RTRFM Postcards From The West (Source: Supplied)
A fresh fundraising event from one of Perth’s (Boorloo) premier community radio stations, RTRFM, Postcards from the West will take over the historic Camelot Cinema this Saturday 21 September, in an audiovisual exploration of WA history.
A collaboration between the station, the State Library of Western Australia, and the Perth International Jazz Festival, Postcards features archival footage of WA, soundtracked by some of the state’s most innovative musical talents.
The event will showcase the musical stylings of Jameson Feakes, Great Statue, Pale Ribbons Tossed Into The Dark, and Slow Point, traversing a variety of genres in a synthy, atmospheric, guitar-kissed sonic venture.
Artists were given the opportunity to pore through previously unseen film from the State Library’s archives, with the selected films highlighting WA’s coast, people, and cityscape.

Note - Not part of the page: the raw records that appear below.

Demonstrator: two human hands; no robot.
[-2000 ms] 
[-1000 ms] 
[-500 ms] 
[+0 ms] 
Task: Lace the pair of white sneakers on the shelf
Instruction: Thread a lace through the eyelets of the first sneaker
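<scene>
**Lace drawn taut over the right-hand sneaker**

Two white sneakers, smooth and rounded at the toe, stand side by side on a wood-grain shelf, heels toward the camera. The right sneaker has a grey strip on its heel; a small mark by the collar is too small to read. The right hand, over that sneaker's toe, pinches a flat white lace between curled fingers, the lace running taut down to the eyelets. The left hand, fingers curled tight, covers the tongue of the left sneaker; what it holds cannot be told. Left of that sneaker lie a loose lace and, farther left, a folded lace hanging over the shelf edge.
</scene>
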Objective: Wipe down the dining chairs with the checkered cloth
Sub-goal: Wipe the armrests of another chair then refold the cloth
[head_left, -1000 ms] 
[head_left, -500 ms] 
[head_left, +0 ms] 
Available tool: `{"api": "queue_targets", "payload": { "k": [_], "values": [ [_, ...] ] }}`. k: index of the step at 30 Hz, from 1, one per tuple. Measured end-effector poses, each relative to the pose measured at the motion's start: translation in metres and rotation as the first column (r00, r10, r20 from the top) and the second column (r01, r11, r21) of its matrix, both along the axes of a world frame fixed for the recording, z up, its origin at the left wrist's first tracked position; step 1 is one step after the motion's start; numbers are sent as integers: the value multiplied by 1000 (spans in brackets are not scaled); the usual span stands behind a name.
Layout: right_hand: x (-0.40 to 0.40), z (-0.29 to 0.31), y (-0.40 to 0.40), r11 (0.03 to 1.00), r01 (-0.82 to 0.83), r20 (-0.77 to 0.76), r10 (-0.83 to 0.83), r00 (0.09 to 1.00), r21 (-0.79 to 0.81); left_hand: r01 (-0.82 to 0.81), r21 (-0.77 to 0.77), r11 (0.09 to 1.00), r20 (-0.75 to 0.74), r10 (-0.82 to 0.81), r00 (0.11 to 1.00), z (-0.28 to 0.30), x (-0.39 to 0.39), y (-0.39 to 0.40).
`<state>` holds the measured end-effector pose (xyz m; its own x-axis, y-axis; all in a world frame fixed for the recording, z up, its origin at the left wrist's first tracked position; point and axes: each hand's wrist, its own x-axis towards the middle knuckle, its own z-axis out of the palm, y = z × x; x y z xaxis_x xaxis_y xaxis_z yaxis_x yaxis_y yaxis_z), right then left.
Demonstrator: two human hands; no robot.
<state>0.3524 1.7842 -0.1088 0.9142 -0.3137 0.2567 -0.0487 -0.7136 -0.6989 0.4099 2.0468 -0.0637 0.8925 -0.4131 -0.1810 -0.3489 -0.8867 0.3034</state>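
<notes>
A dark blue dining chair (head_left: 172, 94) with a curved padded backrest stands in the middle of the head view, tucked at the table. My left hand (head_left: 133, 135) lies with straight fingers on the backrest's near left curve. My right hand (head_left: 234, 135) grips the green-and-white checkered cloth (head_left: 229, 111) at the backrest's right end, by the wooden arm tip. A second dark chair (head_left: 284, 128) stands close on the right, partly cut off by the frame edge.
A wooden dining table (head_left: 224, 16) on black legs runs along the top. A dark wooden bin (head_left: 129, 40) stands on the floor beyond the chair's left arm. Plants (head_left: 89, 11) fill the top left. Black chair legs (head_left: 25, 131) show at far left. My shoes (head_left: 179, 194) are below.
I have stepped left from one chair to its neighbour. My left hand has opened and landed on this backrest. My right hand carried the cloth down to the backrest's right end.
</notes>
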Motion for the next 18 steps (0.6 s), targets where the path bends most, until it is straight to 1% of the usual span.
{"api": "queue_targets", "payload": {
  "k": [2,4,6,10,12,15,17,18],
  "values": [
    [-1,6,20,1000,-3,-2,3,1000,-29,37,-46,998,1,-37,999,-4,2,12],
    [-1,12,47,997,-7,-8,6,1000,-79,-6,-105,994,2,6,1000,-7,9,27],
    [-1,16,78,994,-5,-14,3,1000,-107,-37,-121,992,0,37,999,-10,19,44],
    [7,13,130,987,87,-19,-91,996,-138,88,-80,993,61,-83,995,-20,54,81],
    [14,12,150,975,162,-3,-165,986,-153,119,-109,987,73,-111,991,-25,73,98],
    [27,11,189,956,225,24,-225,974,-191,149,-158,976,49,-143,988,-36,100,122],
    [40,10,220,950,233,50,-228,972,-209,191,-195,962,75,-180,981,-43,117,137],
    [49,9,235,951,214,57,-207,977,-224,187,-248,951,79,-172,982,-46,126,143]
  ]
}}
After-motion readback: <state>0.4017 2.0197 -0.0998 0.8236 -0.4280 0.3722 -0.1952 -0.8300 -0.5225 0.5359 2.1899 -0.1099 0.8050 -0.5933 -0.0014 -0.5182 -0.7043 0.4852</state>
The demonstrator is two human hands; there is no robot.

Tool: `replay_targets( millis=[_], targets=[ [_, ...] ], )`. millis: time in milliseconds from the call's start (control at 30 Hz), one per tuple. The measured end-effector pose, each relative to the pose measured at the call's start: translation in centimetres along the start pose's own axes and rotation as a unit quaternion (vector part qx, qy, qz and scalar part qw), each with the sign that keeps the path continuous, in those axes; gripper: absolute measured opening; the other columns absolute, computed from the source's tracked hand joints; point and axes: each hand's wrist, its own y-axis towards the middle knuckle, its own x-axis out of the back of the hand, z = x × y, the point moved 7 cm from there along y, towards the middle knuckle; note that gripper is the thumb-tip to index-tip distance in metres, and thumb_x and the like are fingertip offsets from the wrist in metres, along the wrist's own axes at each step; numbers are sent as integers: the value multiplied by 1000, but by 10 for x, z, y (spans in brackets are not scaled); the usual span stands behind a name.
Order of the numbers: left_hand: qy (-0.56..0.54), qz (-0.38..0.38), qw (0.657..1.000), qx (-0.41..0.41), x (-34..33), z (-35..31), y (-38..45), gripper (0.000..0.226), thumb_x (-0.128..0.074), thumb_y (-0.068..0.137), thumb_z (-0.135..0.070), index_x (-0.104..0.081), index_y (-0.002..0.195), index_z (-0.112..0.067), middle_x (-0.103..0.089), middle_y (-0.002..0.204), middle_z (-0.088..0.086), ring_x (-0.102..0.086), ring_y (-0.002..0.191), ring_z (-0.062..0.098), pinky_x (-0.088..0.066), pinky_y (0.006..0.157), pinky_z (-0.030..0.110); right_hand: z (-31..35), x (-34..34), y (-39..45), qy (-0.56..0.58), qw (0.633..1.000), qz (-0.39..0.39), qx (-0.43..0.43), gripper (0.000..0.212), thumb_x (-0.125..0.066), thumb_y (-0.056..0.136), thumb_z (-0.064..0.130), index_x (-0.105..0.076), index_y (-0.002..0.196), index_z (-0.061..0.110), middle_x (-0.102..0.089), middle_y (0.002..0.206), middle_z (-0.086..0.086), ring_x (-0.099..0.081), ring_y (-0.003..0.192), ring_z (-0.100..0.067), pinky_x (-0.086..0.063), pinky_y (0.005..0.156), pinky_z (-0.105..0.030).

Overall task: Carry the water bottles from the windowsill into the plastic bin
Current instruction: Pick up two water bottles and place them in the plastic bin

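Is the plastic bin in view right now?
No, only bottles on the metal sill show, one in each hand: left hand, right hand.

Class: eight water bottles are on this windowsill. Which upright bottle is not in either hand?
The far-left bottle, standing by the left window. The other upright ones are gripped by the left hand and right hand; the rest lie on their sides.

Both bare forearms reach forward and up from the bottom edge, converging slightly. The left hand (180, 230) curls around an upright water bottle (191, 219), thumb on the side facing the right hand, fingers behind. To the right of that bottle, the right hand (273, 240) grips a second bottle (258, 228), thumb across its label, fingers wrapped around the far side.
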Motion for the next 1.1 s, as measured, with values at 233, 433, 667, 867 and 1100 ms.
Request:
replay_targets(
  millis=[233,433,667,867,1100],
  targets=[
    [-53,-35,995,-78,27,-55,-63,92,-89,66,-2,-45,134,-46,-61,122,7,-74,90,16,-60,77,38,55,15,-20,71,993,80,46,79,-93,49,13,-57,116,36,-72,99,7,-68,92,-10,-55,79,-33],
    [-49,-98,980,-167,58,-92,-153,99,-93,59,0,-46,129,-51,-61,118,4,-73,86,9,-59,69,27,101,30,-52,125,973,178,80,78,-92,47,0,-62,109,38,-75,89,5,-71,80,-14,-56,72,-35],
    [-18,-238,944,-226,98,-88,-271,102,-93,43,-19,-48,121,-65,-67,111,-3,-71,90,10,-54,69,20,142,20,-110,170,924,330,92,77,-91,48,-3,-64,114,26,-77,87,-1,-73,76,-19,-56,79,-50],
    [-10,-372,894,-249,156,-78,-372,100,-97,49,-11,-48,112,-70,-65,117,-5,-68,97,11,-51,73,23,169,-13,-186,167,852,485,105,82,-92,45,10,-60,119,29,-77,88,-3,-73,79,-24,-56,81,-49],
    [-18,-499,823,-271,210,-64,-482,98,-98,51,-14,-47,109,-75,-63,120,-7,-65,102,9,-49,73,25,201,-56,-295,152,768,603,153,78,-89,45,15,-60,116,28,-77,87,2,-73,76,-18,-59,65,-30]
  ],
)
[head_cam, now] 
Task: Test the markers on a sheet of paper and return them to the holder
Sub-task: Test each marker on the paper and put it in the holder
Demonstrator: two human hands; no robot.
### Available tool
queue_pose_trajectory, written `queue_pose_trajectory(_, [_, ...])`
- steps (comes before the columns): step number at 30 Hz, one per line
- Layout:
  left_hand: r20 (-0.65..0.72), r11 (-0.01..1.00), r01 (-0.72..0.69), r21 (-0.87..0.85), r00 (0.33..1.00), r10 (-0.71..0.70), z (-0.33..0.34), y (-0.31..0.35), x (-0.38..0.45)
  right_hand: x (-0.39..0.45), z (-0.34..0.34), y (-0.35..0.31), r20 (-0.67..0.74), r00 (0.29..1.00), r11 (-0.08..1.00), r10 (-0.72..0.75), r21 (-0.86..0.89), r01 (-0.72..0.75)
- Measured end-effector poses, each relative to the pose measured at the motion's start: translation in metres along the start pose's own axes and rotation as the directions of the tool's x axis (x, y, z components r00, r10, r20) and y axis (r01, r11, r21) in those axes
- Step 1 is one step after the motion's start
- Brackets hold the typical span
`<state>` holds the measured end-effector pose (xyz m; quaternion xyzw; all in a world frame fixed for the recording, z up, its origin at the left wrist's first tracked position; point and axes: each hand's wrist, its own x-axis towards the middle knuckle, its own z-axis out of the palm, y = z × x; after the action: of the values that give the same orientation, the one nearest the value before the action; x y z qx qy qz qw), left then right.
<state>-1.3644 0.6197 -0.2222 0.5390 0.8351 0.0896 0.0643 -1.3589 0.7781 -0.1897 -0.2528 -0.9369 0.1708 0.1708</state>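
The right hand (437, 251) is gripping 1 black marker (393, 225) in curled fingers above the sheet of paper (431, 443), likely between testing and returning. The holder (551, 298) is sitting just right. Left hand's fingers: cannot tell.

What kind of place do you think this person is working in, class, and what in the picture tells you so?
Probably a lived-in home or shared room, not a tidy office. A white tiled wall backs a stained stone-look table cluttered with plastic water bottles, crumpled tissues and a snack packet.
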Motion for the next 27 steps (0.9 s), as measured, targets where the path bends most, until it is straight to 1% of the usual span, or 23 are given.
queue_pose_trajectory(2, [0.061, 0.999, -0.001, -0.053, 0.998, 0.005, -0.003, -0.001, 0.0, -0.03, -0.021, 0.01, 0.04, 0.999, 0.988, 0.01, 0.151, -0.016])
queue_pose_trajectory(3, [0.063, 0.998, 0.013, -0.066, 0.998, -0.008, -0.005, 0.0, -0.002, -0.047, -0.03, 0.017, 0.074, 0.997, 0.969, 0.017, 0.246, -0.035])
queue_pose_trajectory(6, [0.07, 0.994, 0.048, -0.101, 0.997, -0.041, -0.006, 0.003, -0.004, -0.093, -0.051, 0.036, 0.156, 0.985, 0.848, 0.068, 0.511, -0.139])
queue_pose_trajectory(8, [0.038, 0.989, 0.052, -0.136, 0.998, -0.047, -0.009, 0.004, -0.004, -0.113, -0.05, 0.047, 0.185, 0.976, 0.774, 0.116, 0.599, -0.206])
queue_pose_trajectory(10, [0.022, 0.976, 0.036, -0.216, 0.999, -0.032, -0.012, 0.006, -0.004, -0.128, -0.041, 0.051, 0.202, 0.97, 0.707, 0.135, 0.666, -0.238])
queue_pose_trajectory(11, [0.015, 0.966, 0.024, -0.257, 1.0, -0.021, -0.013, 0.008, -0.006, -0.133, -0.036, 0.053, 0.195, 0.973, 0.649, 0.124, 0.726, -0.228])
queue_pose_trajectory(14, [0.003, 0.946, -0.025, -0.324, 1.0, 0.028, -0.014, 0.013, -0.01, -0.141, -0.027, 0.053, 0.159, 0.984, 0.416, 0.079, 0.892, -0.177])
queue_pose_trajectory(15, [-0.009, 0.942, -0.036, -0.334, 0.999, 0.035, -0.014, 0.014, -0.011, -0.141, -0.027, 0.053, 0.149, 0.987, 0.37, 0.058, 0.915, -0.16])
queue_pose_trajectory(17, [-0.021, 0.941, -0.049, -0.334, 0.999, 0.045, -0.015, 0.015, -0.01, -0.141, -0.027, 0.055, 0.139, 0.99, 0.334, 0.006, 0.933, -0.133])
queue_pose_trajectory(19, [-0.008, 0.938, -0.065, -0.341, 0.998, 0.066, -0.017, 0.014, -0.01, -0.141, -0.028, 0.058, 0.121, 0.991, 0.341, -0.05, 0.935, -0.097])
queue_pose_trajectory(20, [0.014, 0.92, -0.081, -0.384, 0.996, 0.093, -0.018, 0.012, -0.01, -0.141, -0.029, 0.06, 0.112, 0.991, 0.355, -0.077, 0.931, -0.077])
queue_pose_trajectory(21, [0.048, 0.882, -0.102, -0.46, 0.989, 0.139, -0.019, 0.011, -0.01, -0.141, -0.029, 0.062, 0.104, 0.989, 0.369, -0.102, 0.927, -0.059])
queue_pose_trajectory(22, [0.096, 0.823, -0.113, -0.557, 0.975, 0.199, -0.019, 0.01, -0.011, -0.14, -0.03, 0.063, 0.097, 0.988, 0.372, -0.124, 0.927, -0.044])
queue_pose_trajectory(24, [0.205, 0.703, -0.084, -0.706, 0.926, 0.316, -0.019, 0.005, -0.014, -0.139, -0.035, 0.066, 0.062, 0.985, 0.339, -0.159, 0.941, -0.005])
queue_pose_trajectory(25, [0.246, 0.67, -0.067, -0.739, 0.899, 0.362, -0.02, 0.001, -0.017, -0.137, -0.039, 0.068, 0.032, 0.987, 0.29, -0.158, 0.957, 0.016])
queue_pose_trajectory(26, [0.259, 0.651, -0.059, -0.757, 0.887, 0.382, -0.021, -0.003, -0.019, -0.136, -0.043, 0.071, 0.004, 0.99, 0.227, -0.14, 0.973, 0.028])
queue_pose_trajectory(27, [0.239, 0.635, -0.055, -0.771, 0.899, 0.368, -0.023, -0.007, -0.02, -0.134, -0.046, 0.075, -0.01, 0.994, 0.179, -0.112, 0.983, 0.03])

Annika Moses, aka Great Statue, says they were personally drawn to a piece of film called South West Wonderland, a promotional video showcasing Minang Noongar landscapes in the state’s south, around Albany (Kinjarling) and Denmark (Kwoorabup).
“It features a lot of smiling children in dinky knitted jumpers with bows in their hair,” Moses explains, “warm-faced mothers and stern fathers, happy white families out picnicking, fishing and swimming in the ocean. It's strange and uncomfortable viewing at times, but it also epitomises the laid-back South West lifestyle and really pushes the holiday-destination angle.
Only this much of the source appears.